Proud to be an American*

July 4, 2020

Lately I’ve had the opportunity to speak with people from around the world, and their thoughts and feelings about America – combined with the events of the last few months – have made me pause and think about how I think of myself as an American.

I feel really fortunate to live in the United States. Americans take so much for granted – from clean water to the availability of, well, everything. The past few months have been the first time most of us have experienced any kind of supply scarcity in our lives. And even in a time of crisis, we’re still able to access some of the best healthcare in the world, have nearly ubiquitous access to technology that connects us to anything or anyone, and feel safe in our communities.

Of course, that rosy picture of the world’s only superpower doesn’t tell the whole story. Millions of Americans don’t have the money to access the healthcare they need. Technology divides us as much as it brings us together. And some people in our communities rightly feel more threatened than protected by those tasked with enforcing the laws in our cities and towns.

This is nothing new. Peel back the gilded stories of America’s history in textbooks and you’ll find layers upon layers of cringe-worthy details. We’ve been destroying people and populations since the country was founded – and even before that (looking at you, Columbus).

But what inspires me about America to this day is that its citizens hold the power to determine what happens in this country. First and foremost, we decide who should be in power. We can effect change if we speak up and rally together. And yes, the methods by which we choose our elected officials can improve, but there’s even progress on that; I hope we can expand ranked choice voting beyond the borders of Maine, for example.

We also can’t take for granted the power to speak and protest. It’s one of the first rights enshrined in the Constitution to Americans. The right to speak, assemble, and demonstrate without the fear of harm or retribution must be protected at all costs, because that’s what makes and keeps us free.

I’ve been thinking a lot about Lee Greenwood’s “God Bless the U.S.A.” lately. It’s widely considered one of the most patriotic American songs, but the first couple of lines in the chorus are what’s been stuck in my head:

And I’m proud to be an American
Where at least I know I’m free

“At least I know I’m free.” Freedom is amazing, of course, but that “at least” is a pretty mediocre tone for a patriotic song.
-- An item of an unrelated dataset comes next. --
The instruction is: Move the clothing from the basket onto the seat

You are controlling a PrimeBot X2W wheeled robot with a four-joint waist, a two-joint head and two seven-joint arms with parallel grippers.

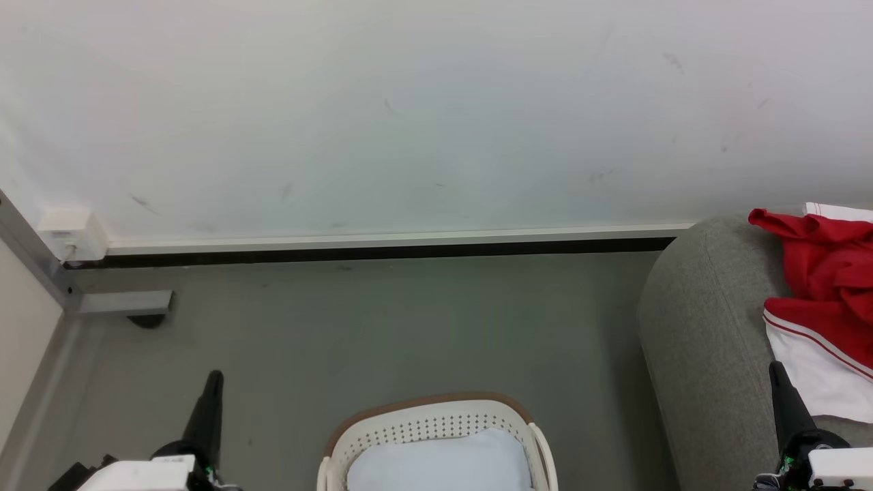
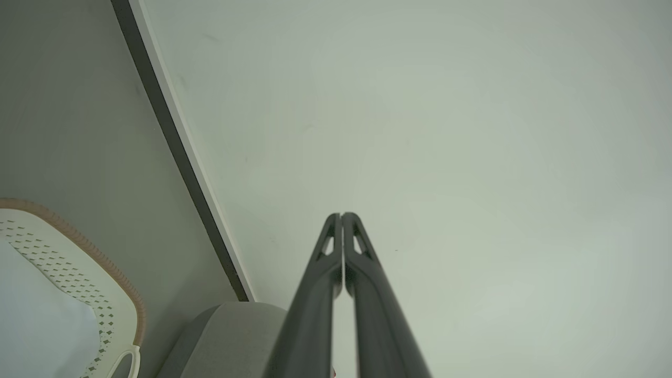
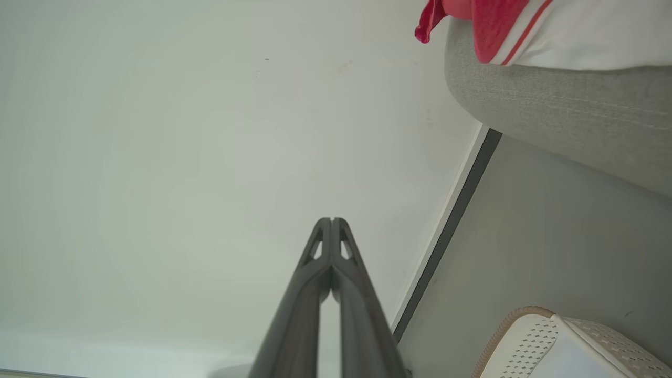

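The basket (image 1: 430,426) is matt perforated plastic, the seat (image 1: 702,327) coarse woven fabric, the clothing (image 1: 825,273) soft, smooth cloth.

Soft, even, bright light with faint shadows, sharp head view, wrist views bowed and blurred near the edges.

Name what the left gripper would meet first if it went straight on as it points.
Probably the pale wall: the left gripper aims at it and nothing shows between, though depth is unclear.

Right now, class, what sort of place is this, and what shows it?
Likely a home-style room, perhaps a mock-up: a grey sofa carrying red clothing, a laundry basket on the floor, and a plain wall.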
Even the Founders knew this process would take time. The preamble of the Constitution makes it clear: 

We the People of the United States, in Order to form a more perfect Union, establish Justice, insure domestic Tranquility, provide for the common defense, promote the general Welfare, and secure the Blessings of Liberty to ourselves and our Posterity, do ordain and establish this Constitution for the United States of America.
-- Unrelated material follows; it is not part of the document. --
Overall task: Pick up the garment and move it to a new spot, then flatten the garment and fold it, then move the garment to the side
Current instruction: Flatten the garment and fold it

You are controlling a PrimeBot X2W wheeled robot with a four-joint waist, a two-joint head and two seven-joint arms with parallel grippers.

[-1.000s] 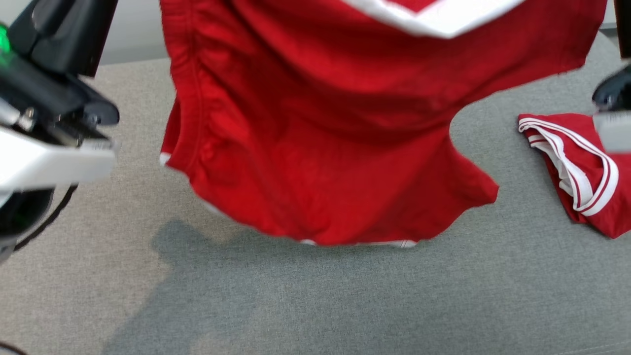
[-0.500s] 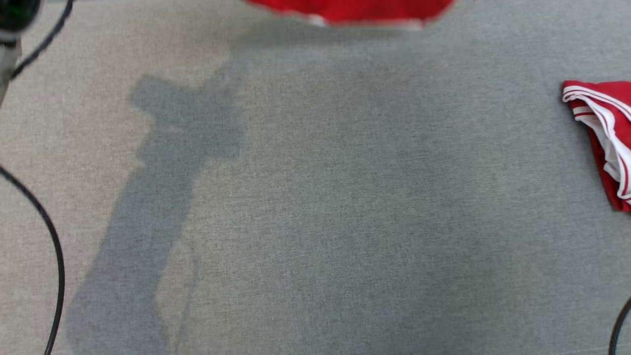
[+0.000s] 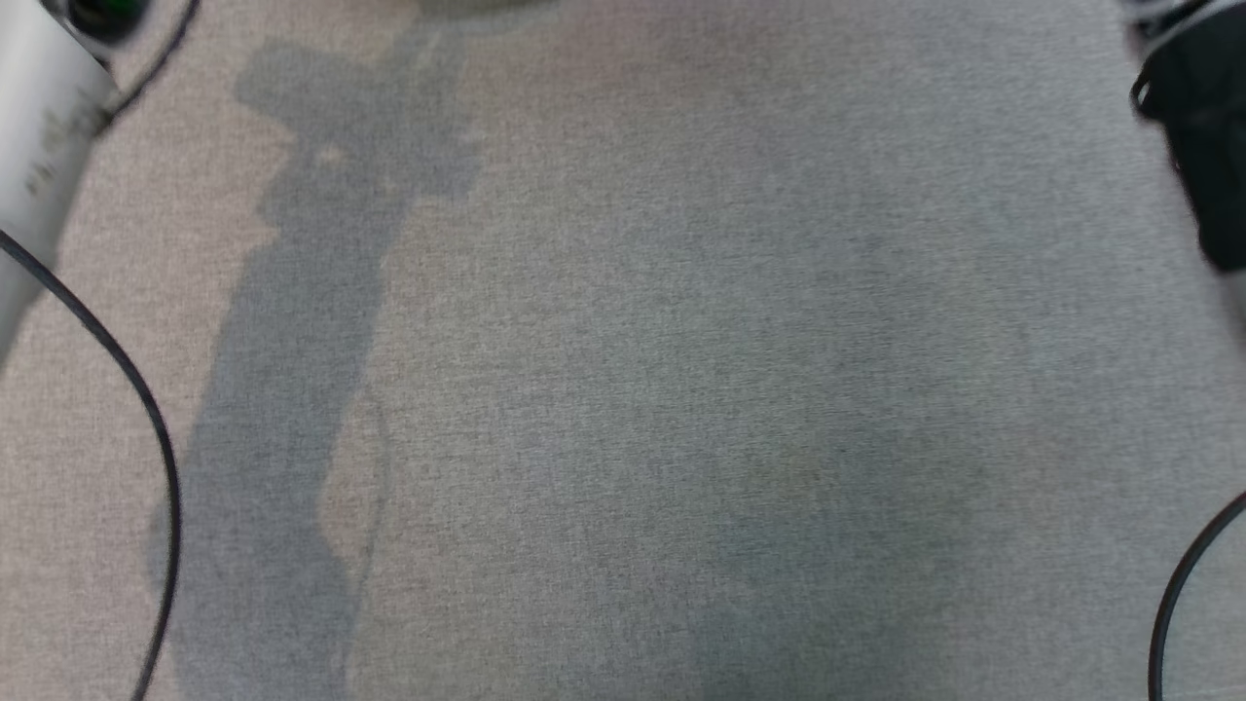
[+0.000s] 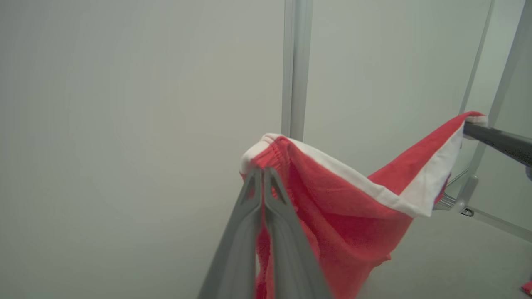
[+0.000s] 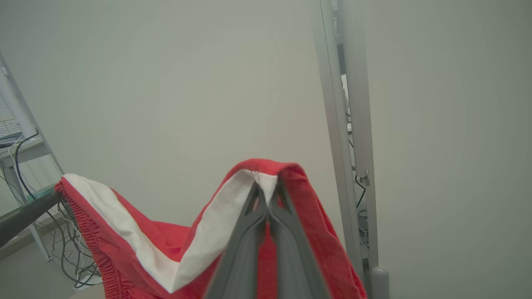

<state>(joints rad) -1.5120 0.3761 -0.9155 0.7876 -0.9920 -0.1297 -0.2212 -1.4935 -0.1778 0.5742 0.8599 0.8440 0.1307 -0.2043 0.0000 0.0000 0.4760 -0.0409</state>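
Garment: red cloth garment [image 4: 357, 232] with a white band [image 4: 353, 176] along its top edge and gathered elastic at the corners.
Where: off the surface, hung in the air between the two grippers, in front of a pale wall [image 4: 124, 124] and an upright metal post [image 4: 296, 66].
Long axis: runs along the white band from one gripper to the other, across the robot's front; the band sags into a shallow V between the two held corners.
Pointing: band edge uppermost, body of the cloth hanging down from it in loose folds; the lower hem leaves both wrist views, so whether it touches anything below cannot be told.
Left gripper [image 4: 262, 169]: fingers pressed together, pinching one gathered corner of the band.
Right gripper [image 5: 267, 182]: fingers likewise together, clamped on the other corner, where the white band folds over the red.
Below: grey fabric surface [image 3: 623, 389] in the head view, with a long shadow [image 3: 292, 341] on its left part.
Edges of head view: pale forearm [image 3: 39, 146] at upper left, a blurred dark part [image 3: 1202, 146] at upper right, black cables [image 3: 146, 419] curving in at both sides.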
They knew America would be “a more perfect union”, not “a perfect union”. America is still a relatively young country, and in many ways we’re still learning. Hopefully.

Personally, I like to think we’re moving in the right direction. Change takes time – often a frustrating amount of time – but we’ve seen progress in some really critical areas over the last years and decades. It takes work. It’s exhausting. But we have to keep going. It’s our duty as Americans. It’s what the Founders wanted.

The arc of the moral universe is long, but it bends toward justice.

– Martin Luther King, Jr.

The Constitution is a document driven by unity. And while the Bill of Rights outlines individual rights, they’re all outlined in order to maintain the union. This country is about more than any single person. It’s a vision of improvement and refinement. It’s a vision of progress. 

To be honest, there are times when I can’t agree with Greenwood about being “proud to be an American”. There’s a lot in our history – including our recent history – that doesn’t make me proud of my country. But that unrelenting quest in the direction of a more perfect union is why I feel fortunate to call myself an American. We’re always moving forward, even if that arc is maddeningly long.